Como o hospital é referência em parto e gestação de alto risco, a prioridade é manter a ala neonatal. “Vamos ter que nos adequar. Não é nada certo ainda, não temos uma data, mas é algo que vem acontecendo”, informa.

“Não temos perspectivas”, diz CRS

A 16ª CRS afirma que a região perde sua referência local e isso é sempre um problema. Segundo a entidade, esses são os únicos leitos de UTI pediátrica compreendidos pela coordenadoria, e fechar a unidade significa transferir os pacientes para outros locais quando necessário.

“A 16ª CRS buscou abrir conversas mas elas não prosperaram pois o investimento estrutural é alto e, da mesma forma, a equipe para compor uma UTI também é complexa, o que tem um custo difícil de cobrir.

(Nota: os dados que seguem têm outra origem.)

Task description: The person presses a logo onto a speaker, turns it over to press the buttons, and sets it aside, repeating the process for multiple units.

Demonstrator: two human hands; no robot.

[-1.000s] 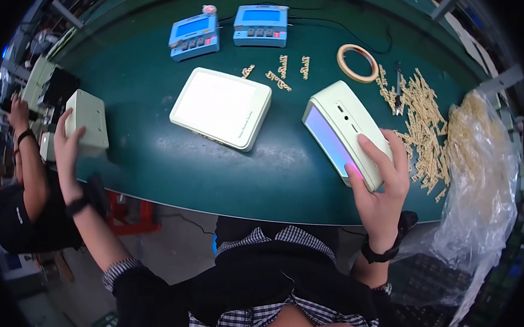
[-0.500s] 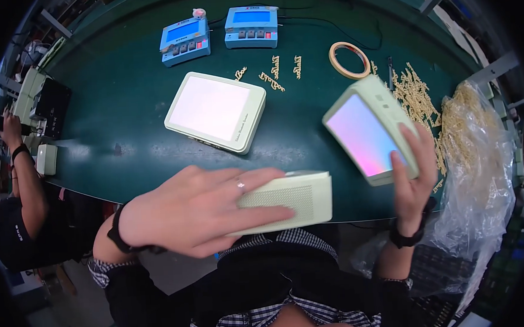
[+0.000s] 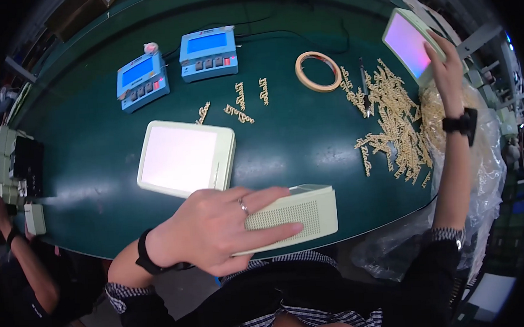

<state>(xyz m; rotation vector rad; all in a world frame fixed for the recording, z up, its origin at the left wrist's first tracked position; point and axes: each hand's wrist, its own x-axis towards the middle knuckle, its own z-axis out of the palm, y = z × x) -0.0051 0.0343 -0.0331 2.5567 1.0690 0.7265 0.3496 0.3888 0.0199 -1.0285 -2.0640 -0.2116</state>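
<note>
My left hand [image 3: 218, 228] is closed over a pale green speaker box [image 3: 294, 218] at the table's near edge, its perforated grille facing up. At the far right, my right hand [image 3: 446, 68] grips a second pale green box with a lit pink-violet screen [image 3: 407, 46], held up beyond the plastic bag. A third pale box with a bright white screen [image 3: 181, 156] lies flat on the table, just past my left hand. Small cream lettering pieces [image 3: 239, 99] lie behind it.
Two blue testers with screens [image 3: 207, 54] [image 3: 143, 81] stand at the back left. A tape roll [image 3: 318, 72], a slim dark tool [image 3: 364, 81] and a heap of lettering pieces [image 3: 393, 115] lie on the right, beside a clear plastic bag [image 3: 469, 152]. Another person's arm [image 3: 30, 264] shows at far left.
My right hand has carried its lit-screen box up and away to the far right. My left hand keeps its hold on the speaker box. The view has shifted, so table things appear further left.
</note>
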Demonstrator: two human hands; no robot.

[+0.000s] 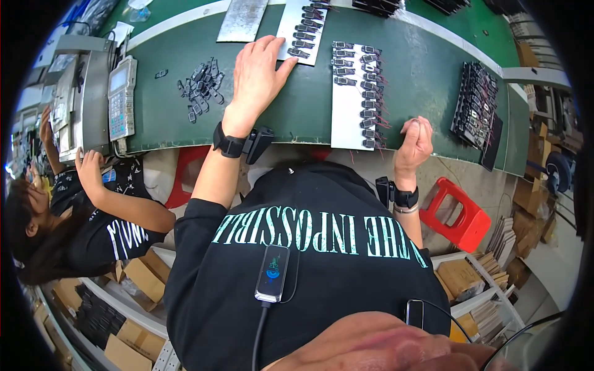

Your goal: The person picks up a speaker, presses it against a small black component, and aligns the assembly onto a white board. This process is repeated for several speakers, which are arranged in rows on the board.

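Observation:
My left hand [257, 74] reaches forward over the green table with fingers stretched out and slightly apart. Its fingertips and thumb lie at the left edge of a white board [288, 31], which carries a column of small black electronic modules [304, 36]. Whether the fingers press on the board I cannot tell. My right hand [416, 145] is closed near the table's front edge, fingers curled in; anything inside it is hidden. Between the hands lies a second white board [344, 117] with two columns of black modules [369, 96], red wires sticking out on the right.
A loose pile of black modules [203, 88] lies left of my left arm. Left of it stands a grey keypad device [121, 99]; a co-worker's hand [91, 167] is beside it. Dark trays of parts [475, 105] sit at right. A red stool [458, 213] stands below.

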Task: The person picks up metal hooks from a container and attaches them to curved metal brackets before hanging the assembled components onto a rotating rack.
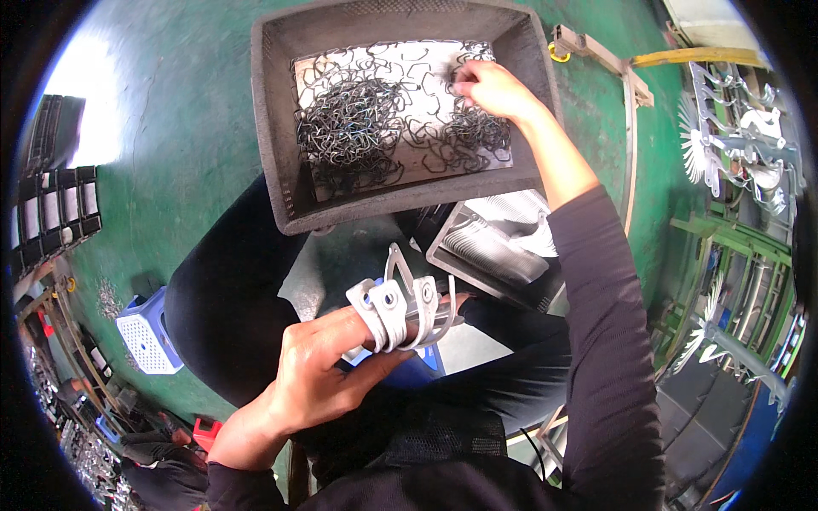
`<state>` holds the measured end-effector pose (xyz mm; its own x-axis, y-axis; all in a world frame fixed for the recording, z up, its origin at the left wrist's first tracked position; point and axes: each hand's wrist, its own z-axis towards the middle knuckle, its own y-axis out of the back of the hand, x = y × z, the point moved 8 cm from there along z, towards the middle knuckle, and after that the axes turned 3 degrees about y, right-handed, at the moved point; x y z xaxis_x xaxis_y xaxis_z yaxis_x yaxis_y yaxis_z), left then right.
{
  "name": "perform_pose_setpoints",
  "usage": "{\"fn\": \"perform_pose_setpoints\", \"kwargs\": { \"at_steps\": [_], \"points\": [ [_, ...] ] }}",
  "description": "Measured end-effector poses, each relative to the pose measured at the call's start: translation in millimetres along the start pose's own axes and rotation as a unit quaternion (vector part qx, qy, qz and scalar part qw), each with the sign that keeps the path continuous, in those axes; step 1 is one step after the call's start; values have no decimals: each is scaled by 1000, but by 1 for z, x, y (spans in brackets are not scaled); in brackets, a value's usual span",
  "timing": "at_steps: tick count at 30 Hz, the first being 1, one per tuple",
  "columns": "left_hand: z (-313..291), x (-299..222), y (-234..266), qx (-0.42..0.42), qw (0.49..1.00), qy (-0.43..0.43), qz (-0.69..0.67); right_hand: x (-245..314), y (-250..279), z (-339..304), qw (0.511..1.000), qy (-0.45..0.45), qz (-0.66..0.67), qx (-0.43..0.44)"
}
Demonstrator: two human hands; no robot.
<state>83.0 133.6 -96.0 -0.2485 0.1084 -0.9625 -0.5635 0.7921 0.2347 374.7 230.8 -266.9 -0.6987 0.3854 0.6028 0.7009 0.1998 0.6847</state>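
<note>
In my left hand [319,362], fingers and thumb close around several silver metal brackets [392,315], curved bands with holed tabs, held above my lap. A dark grey plastic bin [277,170] stands in front of me, tilted slightly. Inside it, a big pile of dark bent wire hooks [349,123] lies on the left over a whitish sheet, and a smaller heap of hooks [477,132] is at the right. Over that right side reaches my right hand [490,88], its fingers curled together among the hooks. The fingertips are partly blurred, so what they pinch is hidden.
Between the bin and my legs sits a grey crate [447,247] with stacked shiny metal pieces. A metal frame [630,128] stands right of the bin, and racked silver parts [750,145] are further right. A blue-and-white stool [153,336] is at left; a person works at lower left.
</note>
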Motion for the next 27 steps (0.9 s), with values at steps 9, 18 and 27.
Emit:
{"fn": "perform_pose_setpoints", "kwargs": {
  "at_steps": [9,18,27],
  "points": [
    [3,0,-6,14,1000,21,-15,27,22,6,978,148,-96,-108],
    [4,3,-6,25,999,37,-12,36,2,41,956,55,-276,-80],
    [3,-1,-8,40,999,26,-19,7,10,13,976,65,-206,18]
  ]
}}
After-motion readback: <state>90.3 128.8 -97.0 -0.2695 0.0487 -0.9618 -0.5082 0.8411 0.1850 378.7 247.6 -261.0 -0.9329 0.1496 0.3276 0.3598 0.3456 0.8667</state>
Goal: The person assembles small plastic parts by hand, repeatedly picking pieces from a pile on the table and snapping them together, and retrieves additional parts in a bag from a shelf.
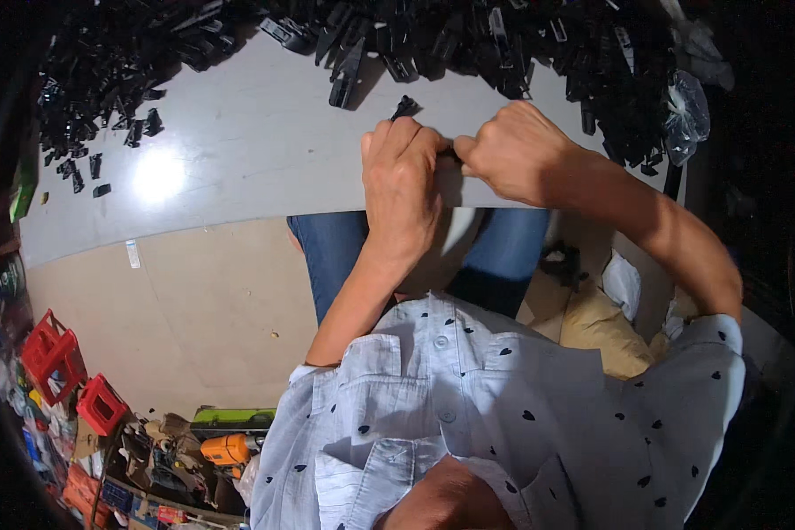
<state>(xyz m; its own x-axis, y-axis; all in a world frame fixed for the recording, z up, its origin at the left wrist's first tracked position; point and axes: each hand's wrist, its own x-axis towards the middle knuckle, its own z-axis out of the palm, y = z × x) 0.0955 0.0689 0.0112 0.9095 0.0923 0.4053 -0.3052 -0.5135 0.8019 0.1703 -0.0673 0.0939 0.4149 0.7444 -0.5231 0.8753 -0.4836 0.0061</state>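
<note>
Over the near edge of the table my left hand (399, 168) is closed around a black plastic part (405, 107), whose end pokes out beyond the fingers. Close on its right, my right hand (517, 152) is curled with thumb and fingers pressed together. A small dark bit shows between the two hands, and I cannot make out whether it belongs to the same part. Most of what the fingers hold is hidden. Just beyond the hands lies a long black plastic piece (345, 79), at the front of a heap of similar black parts (442, 40).
Small black pieces (88, 97) are piled at the table's left. A clear plastic bag (687, 115) hangs by the right edge of the white table (238, 150). On the floor at lower left are red stools (53, 353), an orange tool (227, 450) and clutter. A yellowish sack (605, 327) is at right.
</note>
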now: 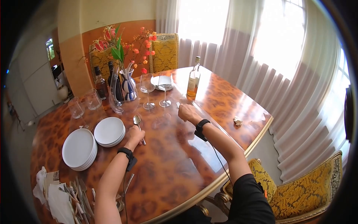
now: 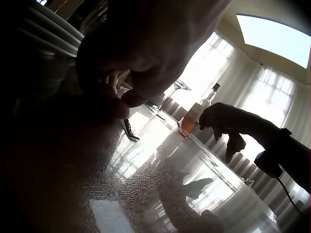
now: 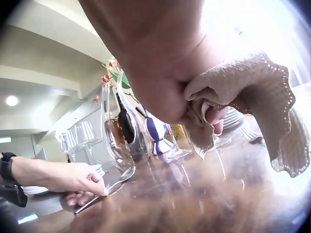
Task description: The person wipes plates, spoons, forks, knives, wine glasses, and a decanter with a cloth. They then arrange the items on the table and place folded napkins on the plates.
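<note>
In the head view my left hand (image 1: 135,135) pinches a metal spoon (image 1: 137,120) by its handle, low over the glossy table. The right wrist view shows the same spoon (image 3: 127,174) lying slantwise under the left fingers. My right hand (image 1: 190,113) is farther forward, near the bottle. It grips a beige cloth (image 3: 286,131) with a scalloped, dotted edge, which hangs from the fingers in the right wrist view. Fork tines (image 1: 178,104) show just beyond that hand. The rest of the fork is hidden.
Stacked white plates (image 1: 79,149) and bowls (image 1: 109,130) stand left. Wine glasses (image 1: 147,87), a glass decanter (image 1: 116,100), a flower vase (image 1: 129,87) and an amber bottle (image 1: 192,80) stand farther back. Cutlery (image 1: 80,198) and napkins (image 1: 59,201) lie front left; something crumpled (image 1: 238,121) lies right.
</note>
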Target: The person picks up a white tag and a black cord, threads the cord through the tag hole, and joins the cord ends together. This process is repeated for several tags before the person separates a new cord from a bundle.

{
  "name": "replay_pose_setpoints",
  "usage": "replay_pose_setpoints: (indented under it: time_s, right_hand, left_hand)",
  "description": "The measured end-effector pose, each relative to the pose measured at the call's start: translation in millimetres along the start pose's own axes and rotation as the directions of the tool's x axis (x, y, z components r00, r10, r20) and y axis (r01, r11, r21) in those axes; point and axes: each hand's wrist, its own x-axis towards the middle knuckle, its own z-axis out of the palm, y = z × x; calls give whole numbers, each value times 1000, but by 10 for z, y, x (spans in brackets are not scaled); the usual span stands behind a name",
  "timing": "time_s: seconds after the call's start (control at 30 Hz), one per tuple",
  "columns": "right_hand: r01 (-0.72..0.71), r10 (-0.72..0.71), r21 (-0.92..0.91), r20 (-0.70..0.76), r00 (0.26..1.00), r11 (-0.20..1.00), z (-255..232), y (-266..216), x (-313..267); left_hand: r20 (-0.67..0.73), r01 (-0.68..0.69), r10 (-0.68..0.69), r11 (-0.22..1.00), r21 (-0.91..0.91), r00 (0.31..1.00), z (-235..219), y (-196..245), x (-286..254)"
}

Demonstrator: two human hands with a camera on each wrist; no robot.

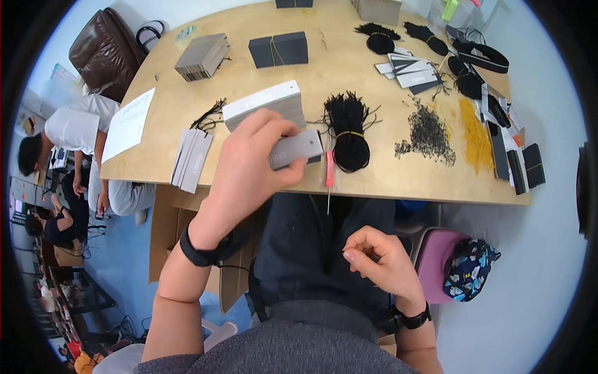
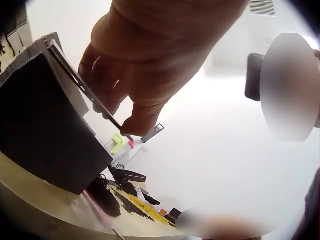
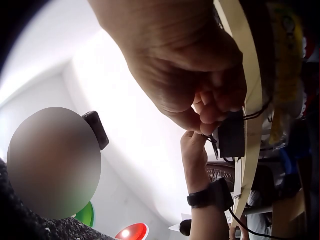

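Observation:
Between thumb and fingers, my left hand (image 1: 246, 162) holds a grey hang tag (image 1: 300, 148) with printed lettering and a hole at one end; the left wrist view shows its thin edge (image 2: 85, 90). Just behind stands a long stack of pale tags (image 1: 268, 103). To the right lie a pink-handled tool (image 1: 329, 169) with a thin metal shaft over the table edge, and a banded bundle of black cords (image 1: 351, 146). Over the lap, my right hand (image 1: 383, 262) is curled, thumb against forefinger. A dark speck shows at its fingertips; I cannot tell whether it holds something.
Loose tags (image 1: 192, 159) lie left of the left hand. Black loops (image 1: 427, 137) and yellow bands (image 1: 474, 134) lie on the right of the table. Farther back are a banded dark block (image 1: 279, 50) and a tag stack (image 1: 202, 56). A person (image 1: 81, 128) sits left.

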Motion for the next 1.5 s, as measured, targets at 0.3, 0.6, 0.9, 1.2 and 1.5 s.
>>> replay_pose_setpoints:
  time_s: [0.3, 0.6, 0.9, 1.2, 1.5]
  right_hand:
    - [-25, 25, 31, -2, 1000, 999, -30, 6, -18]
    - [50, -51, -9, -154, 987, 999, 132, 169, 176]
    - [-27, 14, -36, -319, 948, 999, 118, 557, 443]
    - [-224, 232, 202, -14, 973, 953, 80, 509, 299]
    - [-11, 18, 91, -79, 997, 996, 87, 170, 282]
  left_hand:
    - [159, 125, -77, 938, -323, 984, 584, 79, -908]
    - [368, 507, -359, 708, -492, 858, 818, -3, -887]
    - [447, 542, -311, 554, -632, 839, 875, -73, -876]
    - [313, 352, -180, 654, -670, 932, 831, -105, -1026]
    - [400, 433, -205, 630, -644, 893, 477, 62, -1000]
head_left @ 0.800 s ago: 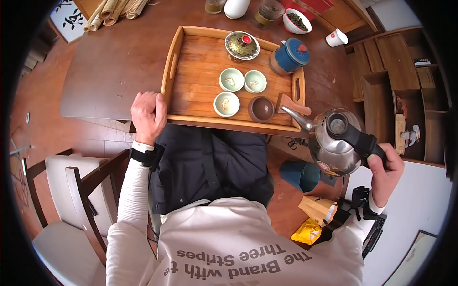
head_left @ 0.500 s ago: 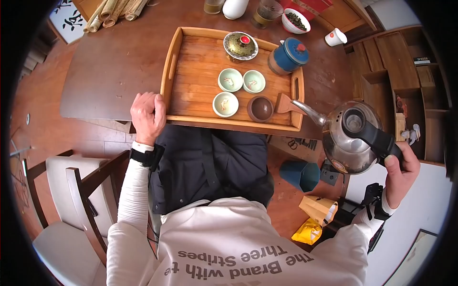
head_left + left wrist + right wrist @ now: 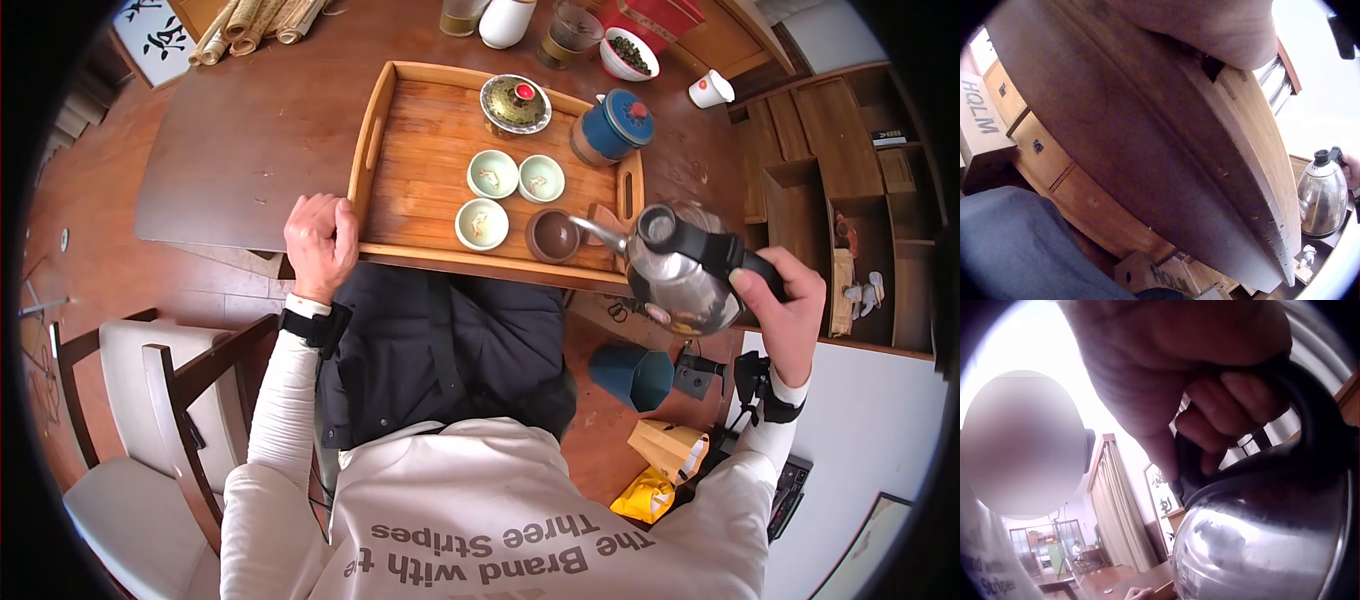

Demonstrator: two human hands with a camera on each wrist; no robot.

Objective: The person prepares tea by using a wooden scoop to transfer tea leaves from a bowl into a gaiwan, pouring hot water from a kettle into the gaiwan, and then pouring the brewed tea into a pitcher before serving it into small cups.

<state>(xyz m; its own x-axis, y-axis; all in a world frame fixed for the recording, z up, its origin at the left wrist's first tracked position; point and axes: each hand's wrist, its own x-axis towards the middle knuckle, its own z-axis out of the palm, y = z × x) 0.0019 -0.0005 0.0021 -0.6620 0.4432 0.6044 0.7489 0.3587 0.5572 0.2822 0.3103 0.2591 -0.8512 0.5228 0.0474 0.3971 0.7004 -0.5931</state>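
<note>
My right hand (image 3: 795, 310) grips the black handle of a steel electric kettle (image 3: 680, 295), with fingers curled round the handle in the right wrist view. The kettle hangs past the tray's near right corner, its spout pointing left so that the tip overlaps a small brown cup (image 3: 553, 238). Three pale green teacups (image 3: 481, 225) sit left of that cup on the wooden tray (image 3: 425, 130). A wooden paddle-shaped piece (image 3: 603, 230) lies partly behind the spout. My left hand (image 3: 322, 245) rests curled at the table's edge beside the tray's near left corner, its fingertips hidden.
A lidded gaiwan (image 3: 515, 105) and a blue lidded pot (image 3: 613, 127) stand at the tray's back. Beyond are a bowl of tea leaves (image 3: 629, 55), a white paper cup (image 3: 711, 90) and several other vessels. A blue bin (image 3: 631, 375) stands on the floor.
The kettle swung right, away from the tray, then came back left until its spout overlapped the brown cup. My left hand stays at the table's edge; the view has shifted slightly.
</note>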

Então, neste momento, não temos perspectivas aqui na região, pelo menos a curto prazo”, informa.

Sem uma solução local, todo e qualquer pedido de leito de UTI pediátrica deverá ser inscrito na Regulação Estadual de leitos de UTI. Esta regulação consulta o mapa de leitos nos hospitais do estado e busca a vaga, normalmente na cidade mais próxima.

“Hoje temos leitos em Santa Cruz do Sul e a perspectiva de implantação de leitos em Venâncio Aires. Mas não temos a certeza de onde as necessidades serão atendidas. Na prática essa regulação é tal e qual outras situações na UTI adulto, onde eventualmente um paciente é enviado para outras regiões e, em outras ocasiões, pacientes de fora vêm para as UTIs aqui do Vale”, informa.

Estudos em Venâncio Aires

As organizações de saúde avaliam a possibilidade de implementar uma UTI pediátrica no Hospital São Sebastião Mártir, de Venâncio Aires. A ideia é instalar dez leitos pediátricos com referência microrregional e ambulatório de pediatria na entidade.

O projeto foi apresentado à Associação de Municípios do Vale do Rio Pardo, e atenderia as microrregiões de Santa Cruz do Sul, Lajeado e Cachoeira do Sul. Mas ainda está em fase de tratativas.